**Directions for this task:**
Reproduce every entry below exactly, minus the pictures.

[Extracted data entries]
====================

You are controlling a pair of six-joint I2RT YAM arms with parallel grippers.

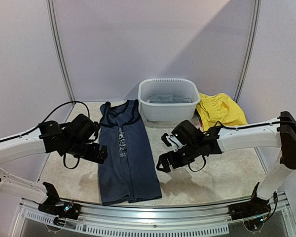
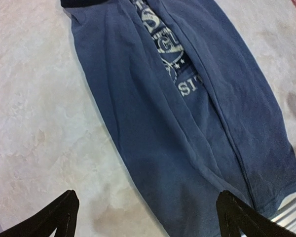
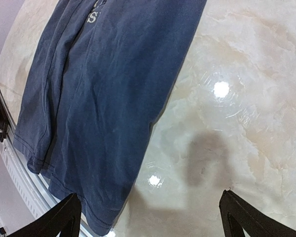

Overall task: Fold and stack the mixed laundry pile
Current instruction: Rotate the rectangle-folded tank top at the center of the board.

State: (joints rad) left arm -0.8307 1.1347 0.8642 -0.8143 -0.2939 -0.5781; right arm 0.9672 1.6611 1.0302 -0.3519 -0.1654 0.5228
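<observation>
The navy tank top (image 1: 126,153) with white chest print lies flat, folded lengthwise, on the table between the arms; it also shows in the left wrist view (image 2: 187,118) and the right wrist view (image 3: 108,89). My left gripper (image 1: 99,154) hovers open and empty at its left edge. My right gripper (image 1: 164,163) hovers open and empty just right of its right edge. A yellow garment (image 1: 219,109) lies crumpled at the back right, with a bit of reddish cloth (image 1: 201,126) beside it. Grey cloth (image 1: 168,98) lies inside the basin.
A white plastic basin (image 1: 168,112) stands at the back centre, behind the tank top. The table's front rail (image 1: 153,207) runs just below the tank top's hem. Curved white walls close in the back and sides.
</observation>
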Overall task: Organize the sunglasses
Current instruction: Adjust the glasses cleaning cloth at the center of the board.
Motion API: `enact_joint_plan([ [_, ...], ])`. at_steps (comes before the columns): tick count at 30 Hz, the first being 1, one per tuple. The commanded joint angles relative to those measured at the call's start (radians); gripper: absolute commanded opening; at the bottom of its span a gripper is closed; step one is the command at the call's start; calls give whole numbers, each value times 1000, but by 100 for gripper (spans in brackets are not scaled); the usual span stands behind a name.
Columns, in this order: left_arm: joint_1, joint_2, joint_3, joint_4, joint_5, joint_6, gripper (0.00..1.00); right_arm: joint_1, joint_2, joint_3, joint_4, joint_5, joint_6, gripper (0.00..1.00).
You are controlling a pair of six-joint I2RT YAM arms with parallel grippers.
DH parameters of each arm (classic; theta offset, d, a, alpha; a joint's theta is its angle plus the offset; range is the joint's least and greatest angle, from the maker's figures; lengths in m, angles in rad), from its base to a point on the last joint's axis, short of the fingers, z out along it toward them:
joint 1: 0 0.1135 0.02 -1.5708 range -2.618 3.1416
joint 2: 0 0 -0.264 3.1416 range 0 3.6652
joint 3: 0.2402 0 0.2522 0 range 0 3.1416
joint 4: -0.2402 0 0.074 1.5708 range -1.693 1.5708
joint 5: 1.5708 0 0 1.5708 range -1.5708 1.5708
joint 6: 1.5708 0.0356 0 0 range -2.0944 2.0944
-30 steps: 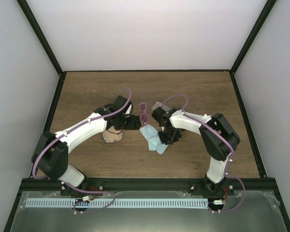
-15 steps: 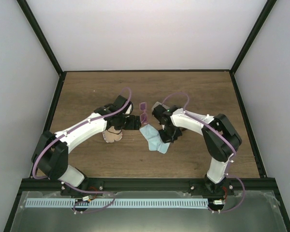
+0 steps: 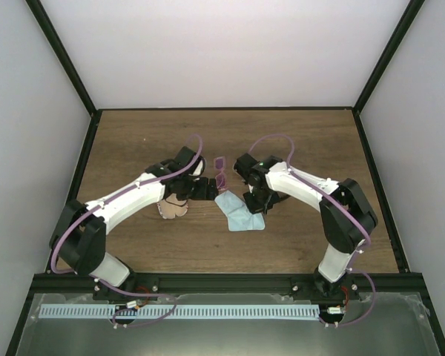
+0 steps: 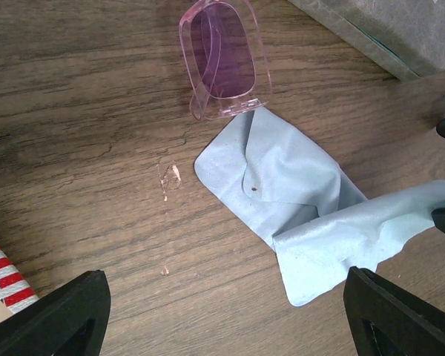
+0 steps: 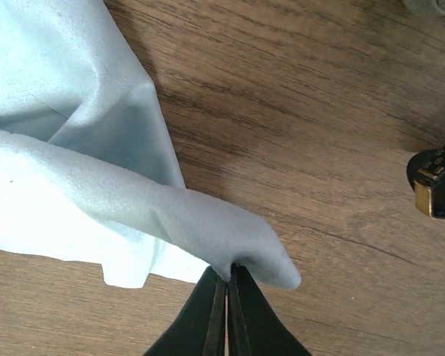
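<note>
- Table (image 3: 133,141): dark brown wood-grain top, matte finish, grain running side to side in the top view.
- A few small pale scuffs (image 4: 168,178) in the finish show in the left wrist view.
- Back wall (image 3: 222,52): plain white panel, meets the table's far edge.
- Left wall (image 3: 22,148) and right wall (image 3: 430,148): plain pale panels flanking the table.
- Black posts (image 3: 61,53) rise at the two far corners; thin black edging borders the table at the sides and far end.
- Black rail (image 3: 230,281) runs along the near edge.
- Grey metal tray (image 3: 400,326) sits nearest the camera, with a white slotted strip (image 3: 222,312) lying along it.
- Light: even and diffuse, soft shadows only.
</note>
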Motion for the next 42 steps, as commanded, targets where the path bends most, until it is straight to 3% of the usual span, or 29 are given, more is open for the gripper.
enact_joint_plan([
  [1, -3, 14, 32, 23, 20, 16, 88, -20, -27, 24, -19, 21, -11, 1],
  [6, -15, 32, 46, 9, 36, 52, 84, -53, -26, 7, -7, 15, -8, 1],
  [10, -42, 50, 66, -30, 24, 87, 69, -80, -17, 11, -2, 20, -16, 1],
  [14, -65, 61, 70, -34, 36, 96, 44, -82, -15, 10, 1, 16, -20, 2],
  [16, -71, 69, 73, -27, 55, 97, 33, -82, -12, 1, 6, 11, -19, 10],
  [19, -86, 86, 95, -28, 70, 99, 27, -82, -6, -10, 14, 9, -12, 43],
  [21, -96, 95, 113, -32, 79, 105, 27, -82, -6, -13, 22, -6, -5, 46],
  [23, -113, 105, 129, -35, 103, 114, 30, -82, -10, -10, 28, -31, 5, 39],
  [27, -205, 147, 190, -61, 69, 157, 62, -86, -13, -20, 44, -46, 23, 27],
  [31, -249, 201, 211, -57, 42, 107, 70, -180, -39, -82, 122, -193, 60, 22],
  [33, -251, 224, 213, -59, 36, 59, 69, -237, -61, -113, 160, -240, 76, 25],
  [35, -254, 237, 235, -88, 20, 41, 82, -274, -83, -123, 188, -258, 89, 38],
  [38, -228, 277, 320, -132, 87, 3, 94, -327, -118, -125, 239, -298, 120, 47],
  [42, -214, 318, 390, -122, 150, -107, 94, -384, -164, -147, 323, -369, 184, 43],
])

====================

**Task result:**
You are controlling a pair of six-joint I2RT YAM arms with parallel grippers.


Overall task: Fold and stack the mixed laundry pile
Current instruction: Rotate the rectangle-folded tank top at the center of the board.

State: (joints rad) left arm -0.8307 1.1347 0.8642 -0.8143 -0.2939 -0.5781; right arm 0.9672 1.6611 1.0302 -0.3519 -0.1654 0.5228
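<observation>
The navy tank top (image 1: 126,153) with white chest print lies flat, folded lengthwise, on the table between the arms; it also shows in the left wrist view (image 2: 187,118) and the right wrist view (image 3: 108,89). My left gripper (image 1: 99,154) hovers open and empty at its left edge. My right gripper (image 1: 164,163) hovers open and empty just right of its right edge. A yellow garment (image 1: 219,109) lies crumpled at the back right, with a bit of reddish cloth (image 1: 201,126) beside it. Grey cloth (image 1: 168,98) lies inside the basin.
A white plastic basin (image 1: 168,112) stands at the back centre, behind the tank top. The table's front rail (image 1: 153,207) runs just below the tank top's hem. Curved white walls close in the back and sides.
</observation>
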Overall task: Organize the sunglasses
Current instruction: Adjust the glasses cleaning cloth at the center of the board.
Motion API: `enact_joint_plan([ [_, ...], ])`. at_steps (comes before the columns): tick count at 30 Hz, the first being 1, one per tuple. The commanded joint angles relative to those measured at the call's start (radians); gripper: absolute commanded opening; at the bottom of its span a gripper is closed; step one is the command at the call's start; calls give whole numbers, each value times 1000, but by 100 for gripper (spans in brackets are not scaled); the usual span stands behind a name.
Columns, in this order: left_arm: joint_1, joint_2, joint_3, joint_4, joint_5, joint_6, gripper (0.00..1.00); right_arm: joint_1, joint_2, joint_3, joint_4, joint_5, joint_6, gripper (0.00..1.00).
You are controlling a pair of six-joint I2RT YAM arms with parallel grippers.
DH parameters of each arm (classic; theta offset, d, a, alpha; a joint's theta is its angle plus the offset; range is the joint's least and greatest angle, from the maker's figures; lengths in m, angles in rad), from its base to a point on the last joint's axis, short of the fingers, z out along it toward them:
joint 1: 0 0.1135 0.02 -1.5708 range -2.618 3.1416
joint 2: 0 0 -0.264 3.1416 range 0 3.6652
joint 3: 0.2402 0 0.2522 0 range 0 3.1416
joint 4: -0.2402 0 0.074 1.5708 range -1.693 1.5708
joint 5: 1.5708 0 0 1.5708 range -1.5708 1.5708
joint 6: 1.5708 0.0356 0 0 range -2.0944 2.0944
-30 steps: 
-15 steps: 
+0 steps: 
+0 steps: 
+0 steps: 
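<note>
- Table (image 3: 133,141): dark brown wood-grain top, matte finish, grain running side to side in the top view.
- A few small pale scuffs (image 4: 168,178) in the finish show in the left wrist view.
- Back wall (image 3: 222,52): plain white panel, meets the table's far edge.
- Left wall (image 3: 22,148) and right wall (image 3: 430,148): plain pale panels flanking the table.
- Black posts (image 3: 61,53) rise at the two far corners; thin black edging borders the table at the sides and far end.
- Black rail (image 3: 230,281) runs along the near edge.
- Grey metal tray (image 3: 400,326) sits nearest the camera, with a white slotted strip (image 3: 222,312) lying along it.
- Light: even and diffuse, soft shadows only.
</note>
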Motion for the next 42 steps, as commanded, targets where the path bends most, until it is straight to 3% of the usual span, or 29 are given, more is open for the gripper.
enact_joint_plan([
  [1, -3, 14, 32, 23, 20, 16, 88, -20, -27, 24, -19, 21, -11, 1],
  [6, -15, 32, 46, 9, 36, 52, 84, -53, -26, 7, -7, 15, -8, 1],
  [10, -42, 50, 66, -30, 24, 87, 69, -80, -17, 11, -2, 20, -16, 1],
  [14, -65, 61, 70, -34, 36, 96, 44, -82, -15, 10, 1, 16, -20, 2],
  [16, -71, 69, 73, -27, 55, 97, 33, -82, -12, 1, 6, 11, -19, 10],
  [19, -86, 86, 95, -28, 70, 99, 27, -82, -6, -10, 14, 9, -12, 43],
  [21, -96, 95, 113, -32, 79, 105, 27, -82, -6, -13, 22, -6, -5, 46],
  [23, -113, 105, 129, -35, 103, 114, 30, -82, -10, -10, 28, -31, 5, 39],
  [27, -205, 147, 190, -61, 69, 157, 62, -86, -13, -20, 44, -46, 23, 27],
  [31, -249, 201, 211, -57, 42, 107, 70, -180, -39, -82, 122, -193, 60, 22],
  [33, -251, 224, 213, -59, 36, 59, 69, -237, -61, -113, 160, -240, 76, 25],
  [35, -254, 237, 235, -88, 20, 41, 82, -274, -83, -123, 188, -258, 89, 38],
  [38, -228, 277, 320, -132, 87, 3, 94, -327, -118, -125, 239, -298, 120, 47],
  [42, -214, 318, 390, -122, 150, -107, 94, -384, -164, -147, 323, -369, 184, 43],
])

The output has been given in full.